◆ **THE PROBLEM**
Copy everything in the listing below word for word, apart from any images.
:: MATERIAL PROVIDED
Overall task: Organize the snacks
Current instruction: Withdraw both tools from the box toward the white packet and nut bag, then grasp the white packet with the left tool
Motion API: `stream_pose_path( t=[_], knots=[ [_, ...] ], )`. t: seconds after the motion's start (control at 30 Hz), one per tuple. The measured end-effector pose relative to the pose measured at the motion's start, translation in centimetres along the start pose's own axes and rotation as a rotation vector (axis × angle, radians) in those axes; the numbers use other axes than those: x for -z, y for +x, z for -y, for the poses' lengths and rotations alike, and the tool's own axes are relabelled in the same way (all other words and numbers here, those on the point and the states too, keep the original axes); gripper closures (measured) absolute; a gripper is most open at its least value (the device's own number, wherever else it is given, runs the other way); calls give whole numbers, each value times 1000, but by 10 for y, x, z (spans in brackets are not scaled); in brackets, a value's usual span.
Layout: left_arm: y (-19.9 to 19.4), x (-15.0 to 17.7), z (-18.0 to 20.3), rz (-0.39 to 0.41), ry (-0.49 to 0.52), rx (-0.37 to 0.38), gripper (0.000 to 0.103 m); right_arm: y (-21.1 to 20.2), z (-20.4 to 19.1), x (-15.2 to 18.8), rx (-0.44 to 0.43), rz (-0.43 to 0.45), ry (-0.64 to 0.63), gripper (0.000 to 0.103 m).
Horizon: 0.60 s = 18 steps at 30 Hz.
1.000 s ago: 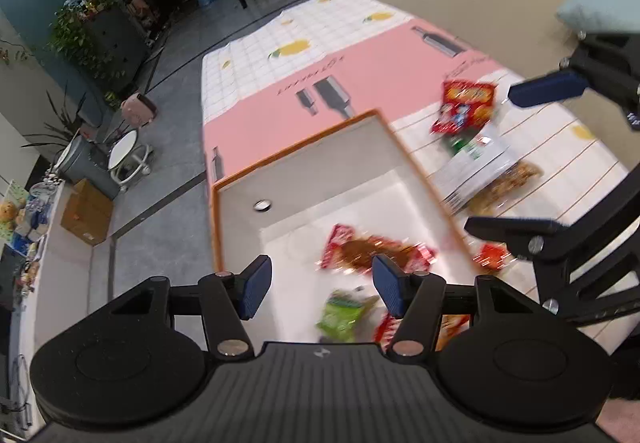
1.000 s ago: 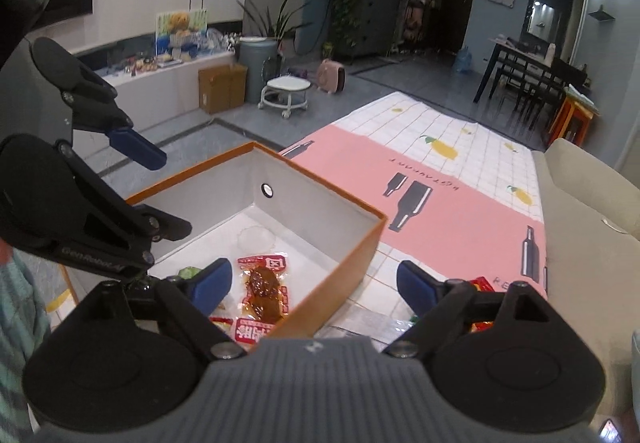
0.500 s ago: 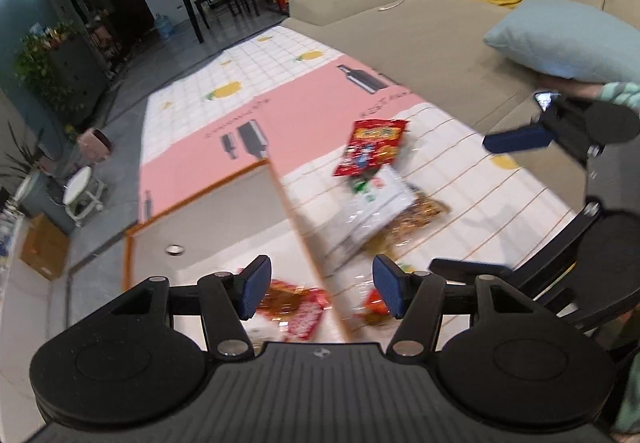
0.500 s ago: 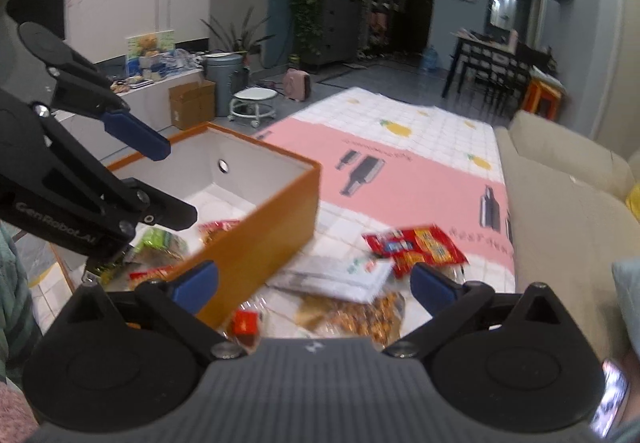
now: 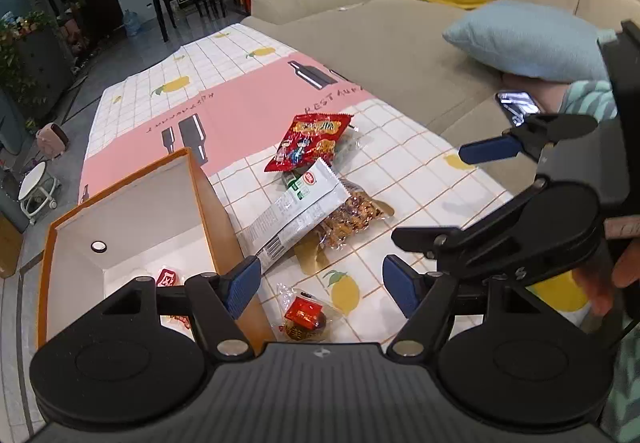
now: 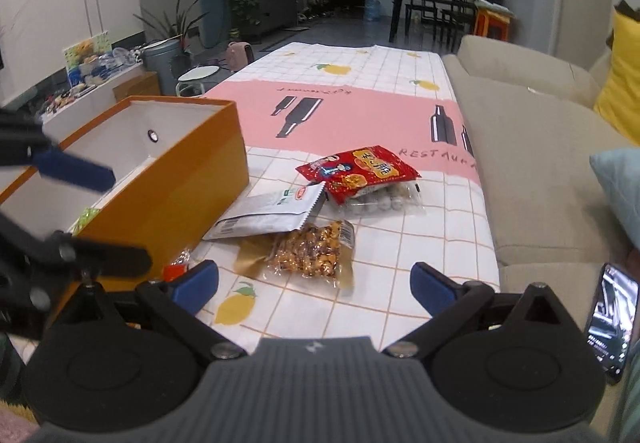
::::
◆ **WORKED SOLUTION**
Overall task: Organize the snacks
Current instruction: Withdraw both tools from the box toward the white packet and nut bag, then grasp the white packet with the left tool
Motion API: `stream_pose_path( t=[_], knots=[ [_, ...] ], )`. t: seconds after the motion's start (control at 30 Hz), one per tuple. The measured end-effector pose relative to the pose measured at the motion's start, translation in centimetres along the start pose's own axes and rotation as a rotation vector (axis × angle, radians) in those axes; the numbers use other axes than those: x for -z, y for +x, z for -y, for the poses' lengths and rotations alike, and the tool's own axes are relabelled in the same way (all other words and numbers here, those on the point and the states too, keep the original axes); gripper closures (measured) absolute; a gripper is most open at its least value (the device's own number, wherever else it is given, runs the other way); calls give whole numbers, each value times 1000, but by 10 for y, x, z (spans in brackets are not scaled); in brackets, a value's usual span.
Layout: left_arm: y (-19.9 to 19.4), x (-15.0 to 17.7), z (-18.0 to 20.3), rz (-0.39 to 0.41), ry (-0.49 to 0.52), rx (-0.37 to 0.38), gripper (0.000 to 0.103 m); right_arm: y (-21.1 to 20.2), z (-20.4 to 19.1), x (-15.2 to 18.8), rx (-0.44 to 0.43), rz (-0.43 to 0.45), ry (-0.64 to 0.63), gripper (0.000 to 0.103 m).
Horizon: 0.60 s = 18 steps at 30 Hz.
1.000 s ago: 
1.000 s ago: 
0.500 s ago: 
0.500 s ago: 
now: 
now: 

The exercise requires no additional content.